### Problem requirements
Go through the listing that follows and write it out exactly. Drop the pictures.

### Input for this task

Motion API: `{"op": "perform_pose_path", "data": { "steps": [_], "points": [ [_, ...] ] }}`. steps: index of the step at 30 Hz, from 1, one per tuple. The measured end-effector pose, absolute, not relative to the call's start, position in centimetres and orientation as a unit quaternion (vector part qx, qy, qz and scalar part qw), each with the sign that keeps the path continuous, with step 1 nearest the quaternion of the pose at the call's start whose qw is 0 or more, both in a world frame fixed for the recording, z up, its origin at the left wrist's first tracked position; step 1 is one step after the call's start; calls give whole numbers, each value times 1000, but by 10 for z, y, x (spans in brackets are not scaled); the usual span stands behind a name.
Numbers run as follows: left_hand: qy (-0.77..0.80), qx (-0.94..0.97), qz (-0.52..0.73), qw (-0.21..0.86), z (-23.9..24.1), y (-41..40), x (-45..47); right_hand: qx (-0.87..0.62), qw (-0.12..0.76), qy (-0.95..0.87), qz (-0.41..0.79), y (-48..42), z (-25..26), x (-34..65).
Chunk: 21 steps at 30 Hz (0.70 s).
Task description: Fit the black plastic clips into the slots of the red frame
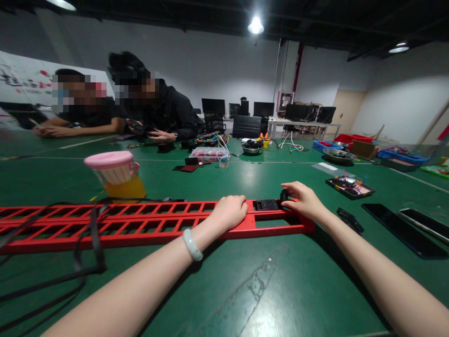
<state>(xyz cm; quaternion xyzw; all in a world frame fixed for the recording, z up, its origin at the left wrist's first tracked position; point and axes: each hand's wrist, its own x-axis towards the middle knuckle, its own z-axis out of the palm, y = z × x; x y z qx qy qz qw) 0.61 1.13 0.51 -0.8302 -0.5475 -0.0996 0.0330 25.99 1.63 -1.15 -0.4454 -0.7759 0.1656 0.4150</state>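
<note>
A long red slotted frame (249, 225) lies across the green table. My left hand (229, 211), with a pale bangle at its wrist, presses on the frame with its fingers curled over the far bar. A black module (267, 205) sits in the frame's far right opening, just right of that hand. My right hand (301, 200) is closed in a pinch on a small black part (284, 194), held upright at the right end of the opening. I cannot tell whether this part touches the module.
Black straps (95, 234) loop over the frame's left side. A pink-lidded jug (114, 171) stands behind it. To the right lie a black clip-like piece (350, 220), a dark phone (403, 229) and a tray of wired parts (350, 186). Two people (171, 110) sit across the table.
</note>
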Motion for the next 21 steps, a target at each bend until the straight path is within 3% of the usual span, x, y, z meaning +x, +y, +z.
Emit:
{"op": "perform_pose_path", "data": {
  "steps": [8,21],
  "points": [
    [-543,-833,-103,33,5,12,6,-437,399,-764,256,15,-18,258],
    [-555,-825,-102,20,8,8,8,-442,362,-784,243,11,-17,252]
  ]
}}
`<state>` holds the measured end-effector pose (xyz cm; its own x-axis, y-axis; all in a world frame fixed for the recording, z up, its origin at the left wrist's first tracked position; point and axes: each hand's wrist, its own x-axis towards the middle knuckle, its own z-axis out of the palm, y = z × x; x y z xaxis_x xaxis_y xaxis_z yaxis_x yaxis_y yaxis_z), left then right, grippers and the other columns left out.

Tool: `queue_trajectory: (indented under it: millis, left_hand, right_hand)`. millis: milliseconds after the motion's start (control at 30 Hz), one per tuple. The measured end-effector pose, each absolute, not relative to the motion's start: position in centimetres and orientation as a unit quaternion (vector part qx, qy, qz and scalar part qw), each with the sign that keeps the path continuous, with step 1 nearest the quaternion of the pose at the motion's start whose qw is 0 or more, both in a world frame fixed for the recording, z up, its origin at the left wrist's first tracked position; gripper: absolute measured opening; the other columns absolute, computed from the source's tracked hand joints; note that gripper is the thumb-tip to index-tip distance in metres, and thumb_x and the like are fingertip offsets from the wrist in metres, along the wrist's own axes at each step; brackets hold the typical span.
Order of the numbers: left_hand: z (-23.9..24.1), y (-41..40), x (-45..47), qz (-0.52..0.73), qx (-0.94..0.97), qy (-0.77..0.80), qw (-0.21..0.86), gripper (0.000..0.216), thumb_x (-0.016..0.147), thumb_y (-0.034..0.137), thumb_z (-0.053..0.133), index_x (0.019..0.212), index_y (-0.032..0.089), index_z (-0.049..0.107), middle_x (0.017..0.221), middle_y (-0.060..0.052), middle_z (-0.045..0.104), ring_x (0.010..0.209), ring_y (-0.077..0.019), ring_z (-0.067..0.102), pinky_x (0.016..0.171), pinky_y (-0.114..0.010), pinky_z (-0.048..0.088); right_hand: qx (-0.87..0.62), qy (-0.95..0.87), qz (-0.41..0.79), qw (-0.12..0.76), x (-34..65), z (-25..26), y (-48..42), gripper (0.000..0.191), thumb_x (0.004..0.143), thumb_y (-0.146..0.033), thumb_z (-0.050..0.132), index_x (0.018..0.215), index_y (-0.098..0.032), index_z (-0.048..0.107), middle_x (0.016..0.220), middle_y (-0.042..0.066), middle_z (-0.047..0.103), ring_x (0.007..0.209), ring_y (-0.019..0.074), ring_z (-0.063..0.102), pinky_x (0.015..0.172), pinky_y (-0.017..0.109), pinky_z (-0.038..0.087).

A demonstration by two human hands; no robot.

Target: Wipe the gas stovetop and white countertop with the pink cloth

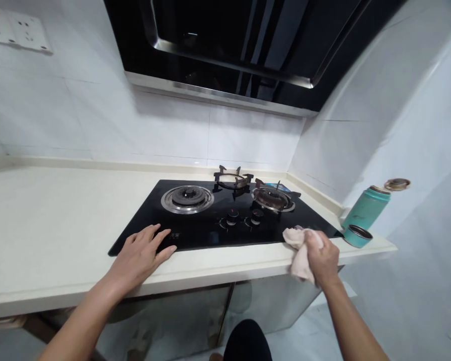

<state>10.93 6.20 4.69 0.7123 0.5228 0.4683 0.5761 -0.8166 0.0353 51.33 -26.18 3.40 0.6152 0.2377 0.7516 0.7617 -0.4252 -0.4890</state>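
Note:
My left hand [145, 250] rests with fingers spread on the front left corner of a black glass gas stove [206, 235]. At the stove's front right edge, my right hand [322, 255] grips a pale pinkish cloth [299, 250], part of which hangs over the counter's edge. The left burner [188, 198] has no pot stand on it. A dark pot stand [233, 179] sits behind, near the wall, and another pot stand surrounds the right burner [273, 198]. Two black knobs [232, 216] are at the front middle of the stove.
A teal thermos bottle [367, 208] stands at the counter's right end, its lid open, with a teal cup [357, 235] beside it. The range hood [221, 95] overhangs the stove. A cream counter [60, 215] extends left. Wall sockets [17, 29] are at upper left.

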Motion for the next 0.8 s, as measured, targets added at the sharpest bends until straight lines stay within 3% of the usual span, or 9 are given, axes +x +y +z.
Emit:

### Response
Motion API: `{"op": "perform_pose_path", "data": { "steps": [_], "points": [ [_, ...] ] }}`. steps: index of the step at 30 Hz, from 1, one per tuple. The measured end-effector pose, absolute, not relative to the call's start, position in centimetres and orientation as a unit quaternion (vector part qx, qy, qz and scalar part qw), each with the sign that keeps the path continuous, with step 1 nearest the quaternion of the pose at the call's start whose qw is 0 or more, both in a world frame fixed for the recording, z up, its origin at the left wrist's first tracked position; step 1 is one step after the call's start; calls give whole numbers, each value times 1000, but by 10 for z, y, x (spans in brackets are not scaled); the usual span stands behind a name.
Numbers run as follows: left_hand: qy (-0.77..0.80), qx (-0.94..0.97), qz (-0.52..0.73), qw (-0.21..0.86), z (-23.9..24.1), y (-41..40), x (-45..47); right_hand: qx (-0.87..0.62), qw (-0.12..0.76), qy (-0.95..0.87), qz (-0.41..0.79), y (-48..42), z (-25..26), x (-34..65).
Chunk: 21 steps at 30 Hz (0.70 s).
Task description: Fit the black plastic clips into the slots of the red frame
<state>(xyz cm; quaternion xyzw; all in a world frame fixed for the recording, z up, its origin at the left wrist's first tracked position; point and axes: each hand's wrist, its own x-axis towards the middle knuckle, its own z-axis out of the palm, y = z × x; x y z qx qy qz qw) 0.61 1.13 0.51 -0.8302 -0.5475 -0.0996 0.0330 25.99 1.63 -1.15 -0.4454 -0.7759 0.1656 0.4150</state>
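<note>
A long red slotted frame (249, 225) lies across the green table. My left hand (229, 211), with a pale bangle at its wrist, presses on the frame with its fingers curled over the far bar. A black module (267, 205) sits in the frame's far right opening, just right of that hand. My right hand (301, 200) is closed in a pinch on a small black part (284, 194), held upright at the right end of the opening. I cannot tell whether this part touches the module.
Black straps (95, 234) loop over the frame's left side. A pink-lidded jug (114, 171) stands behind it. To the right lie a black clip-like piece (350, 220), a dark phone (403, 229) and a tray of wired parts (350, 186). Two people (171, 110) sit across the table.
</note>
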Motion for the next 21 steps, a target at each bend until the straight path is within 3% of the usual span, x, y, z meaning +x, +y, +z.
Emit:
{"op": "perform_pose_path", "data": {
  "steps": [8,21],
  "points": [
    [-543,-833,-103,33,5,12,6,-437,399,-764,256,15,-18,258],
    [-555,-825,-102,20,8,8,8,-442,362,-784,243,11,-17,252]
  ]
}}
`<state>` holds the measured end-effector pose (xyz cm; its own x-axis, y-axis; all in a world frame fixed for the recording, z up, its origin at the left wrist's first tracked position; point and axes: each hand's wrist, its own x-axis towards the middle knuckle, its own z-axis out of the palm, y = z × x; x y z xaxis_x xaxis_y xaxis_z yaxis_x yaxis_y yaxis_z), left then right, grippers and the other columns left out.

Tool: `queue_trajectory: (indented under it: millis, left_hand, right_hand)`. millis: milliseconds after the motion's start (control at 30 Hz), one per tuple. The measured end-effector pose, each absolute, not relative to the motion's start: position in centimetres and orientation as a unit quaternion (vector part qx, qy, qz and scalar part qw), each with the sign that keeps the path continuous, with step 1 nearest the quaternion of the pose at the motion's start whose qw is 0 or more, both in a world frame fixed for the recording, z up, its origin at the left wrist's first tracked position; gripper: absolute measured opening; the other columns absolute, computed from the source's tracked hand joints; note that gripper is the thumb-tip to index-tip distance in metres, and thumb_x and the like are fingertip offsets from the wrist in metres, along the wrist's own axes at each step; brackets hold the typical span.
Order of the numbers: left_hand: z (-23.9..24.1), y (-41..40), x (-45..47), qz (-0.52..0.73), qx (-0.94..0.97), qy (-0.77..0.80), qw (-0.21..0.86), gripper (0.000..0.216), thumb_x (-0.016..0.147), thumb_y (-0.034..0.137), thumb_z (-0.053..0.133), index_x (0.019..0.212), index_y (-0.032..0.089), index_z (-0.049..0.107), middle_x (0.017..0.221), middle_y (-0.060..0.052), middle_z (-0.045..0.104), ring_x (0.010..0.209), ring_y (-0.077..0.019), ring_z (-0.067..0.102), pinky_x (0.016..0.171), pinky_y (-0.114..0.010), pinky_z (-0.048..0.088); right_hand: qx (-0.87..0.62), qy (-0.95..0.87), qz (-0.41..0.79), qw (-0.12..0.76), x (-34..65), z (-25..26), y (-48..42), gripper (0.000..0.191), thumb_x (0.004..0.143), thumb_y (-0.146..0.033), thumb_z (-0.050..0.132), index_x (0.018..0.215), index_y (-0.098..0.032), index_z (-0.048..0.107), middle_x (0.016..0.220), middle_y (-0.042..0.066), middle_z (-0.047..0.103), ring_x (0.007..0.209), ring_y (-0.019..0.074), ring_z (-0.063..0.102), pinky_x (0.015..0.172), pinky_y (-0.017..0.109), pinky_z (-0.038..0.087).

A demonstration by two human hands; no robot.

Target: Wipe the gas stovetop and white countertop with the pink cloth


<state>10.93 6.20 4.69 0.7123 0.5228 0.4683 0.5761 -0.8166 0.0353 51.33 -26.18 3.40 0.6152 0.2377 0.7516 0.7617 -0.4252 -0.4890</state>
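Note:
My left hand [145, 250] rests with fingers spread on the front left corner of a black glass gas stove [206, 235]. At the stove's front right edge, my right hand [322, 255] grips a pale pinkish cloth [299, 250], part of which hangs over the counter's edge. The left burner [188, 198] has no pot stand on it. A dark pot stand [233, 179] sits behind, near the wall, and another pot stand surrounds the right burner [273, 198]. Two black knobs [232, 216] are at the front middle of the stove.
A teal thermos bottle [367, 208] stands at the counter's right end, its lid open, with a teal cup [357, 235] beside it. The range hood [221, 95] overhangs the stove. A cream counter [60, 215] extends left. Wall sockets [17, 29] are at upper left.
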
Motion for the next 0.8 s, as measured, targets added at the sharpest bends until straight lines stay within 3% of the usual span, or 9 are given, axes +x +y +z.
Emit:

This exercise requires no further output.